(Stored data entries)
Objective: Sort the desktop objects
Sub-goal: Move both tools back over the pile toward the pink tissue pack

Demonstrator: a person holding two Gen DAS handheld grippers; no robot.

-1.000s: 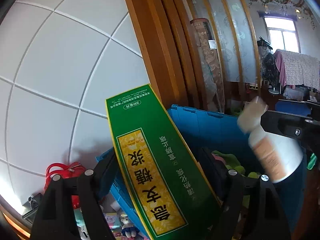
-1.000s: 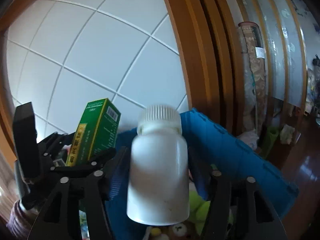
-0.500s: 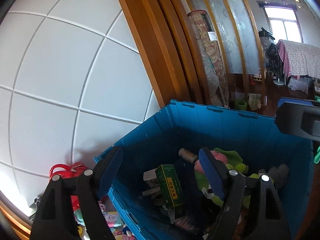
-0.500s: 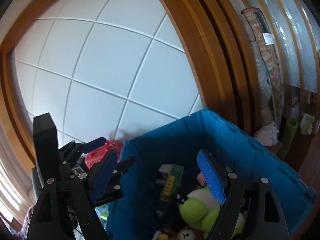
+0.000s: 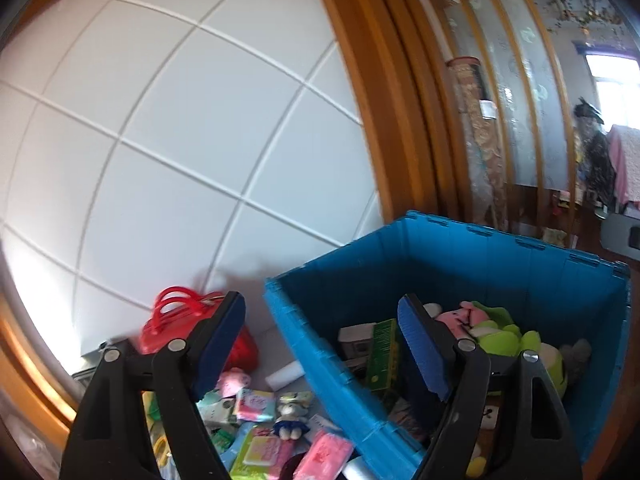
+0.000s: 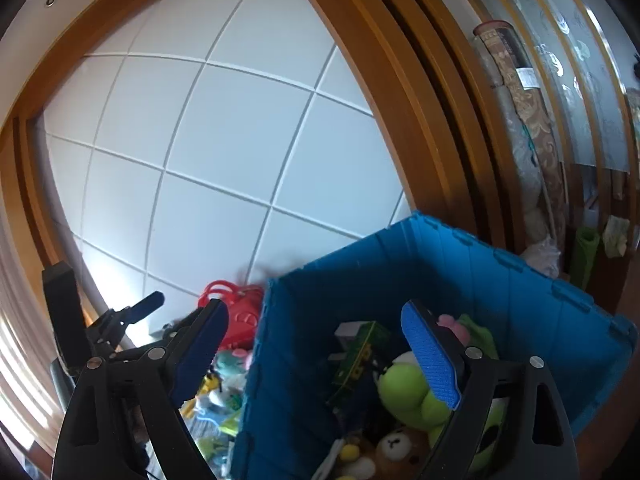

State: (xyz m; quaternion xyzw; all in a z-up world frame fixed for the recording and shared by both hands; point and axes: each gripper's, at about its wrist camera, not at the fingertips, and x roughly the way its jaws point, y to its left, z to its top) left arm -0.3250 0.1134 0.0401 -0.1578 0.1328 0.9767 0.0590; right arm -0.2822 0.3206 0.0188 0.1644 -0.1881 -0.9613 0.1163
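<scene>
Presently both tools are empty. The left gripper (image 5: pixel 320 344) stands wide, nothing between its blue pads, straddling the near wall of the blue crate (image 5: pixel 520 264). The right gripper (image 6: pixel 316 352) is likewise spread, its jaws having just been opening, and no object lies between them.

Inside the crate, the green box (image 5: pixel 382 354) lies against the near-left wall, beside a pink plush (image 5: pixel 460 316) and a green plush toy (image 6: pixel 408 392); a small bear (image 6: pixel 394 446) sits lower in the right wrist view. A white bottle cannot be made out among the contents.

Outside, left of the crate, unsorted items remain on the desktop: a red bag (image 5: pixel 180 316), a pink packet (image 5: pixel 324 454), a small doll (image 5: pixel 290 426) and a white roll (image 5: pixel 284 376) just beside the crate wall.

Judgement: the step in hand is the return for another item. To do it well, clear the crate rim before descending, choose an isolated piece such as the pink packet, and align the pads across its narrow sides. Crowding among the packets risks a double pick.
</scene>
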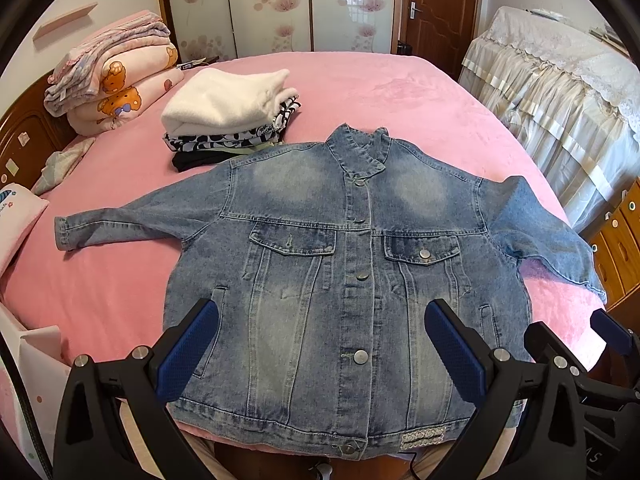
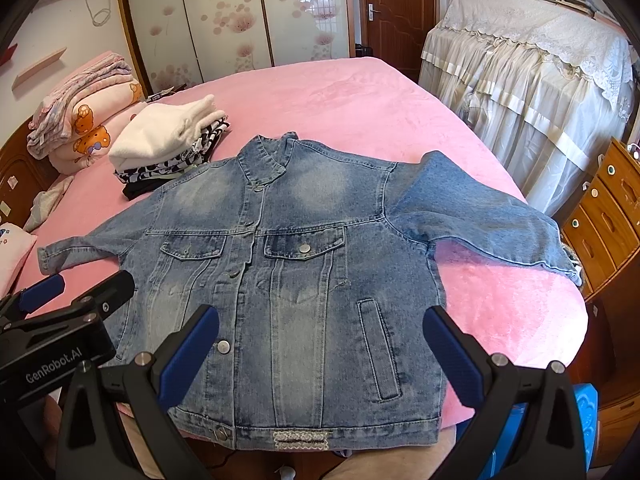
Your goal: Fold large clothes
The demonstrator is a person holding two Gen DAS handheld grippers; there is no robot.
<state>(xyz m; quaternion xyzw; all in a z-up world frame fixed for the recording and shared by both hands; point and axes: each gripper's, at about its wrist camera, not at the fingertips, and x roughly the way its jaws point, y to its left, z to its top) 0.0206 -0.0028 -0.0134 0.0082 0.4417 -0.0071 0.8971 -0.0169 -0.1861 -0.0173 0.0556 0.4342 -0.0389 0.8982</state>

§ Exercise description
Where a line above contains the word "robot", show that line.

§ Answer to the problem
Demonstrator: a person holding two Gen DAS handheld grippers; no robot.
The demonstrator is a person holding two Gen DAS handheld grippers; there is no robot.

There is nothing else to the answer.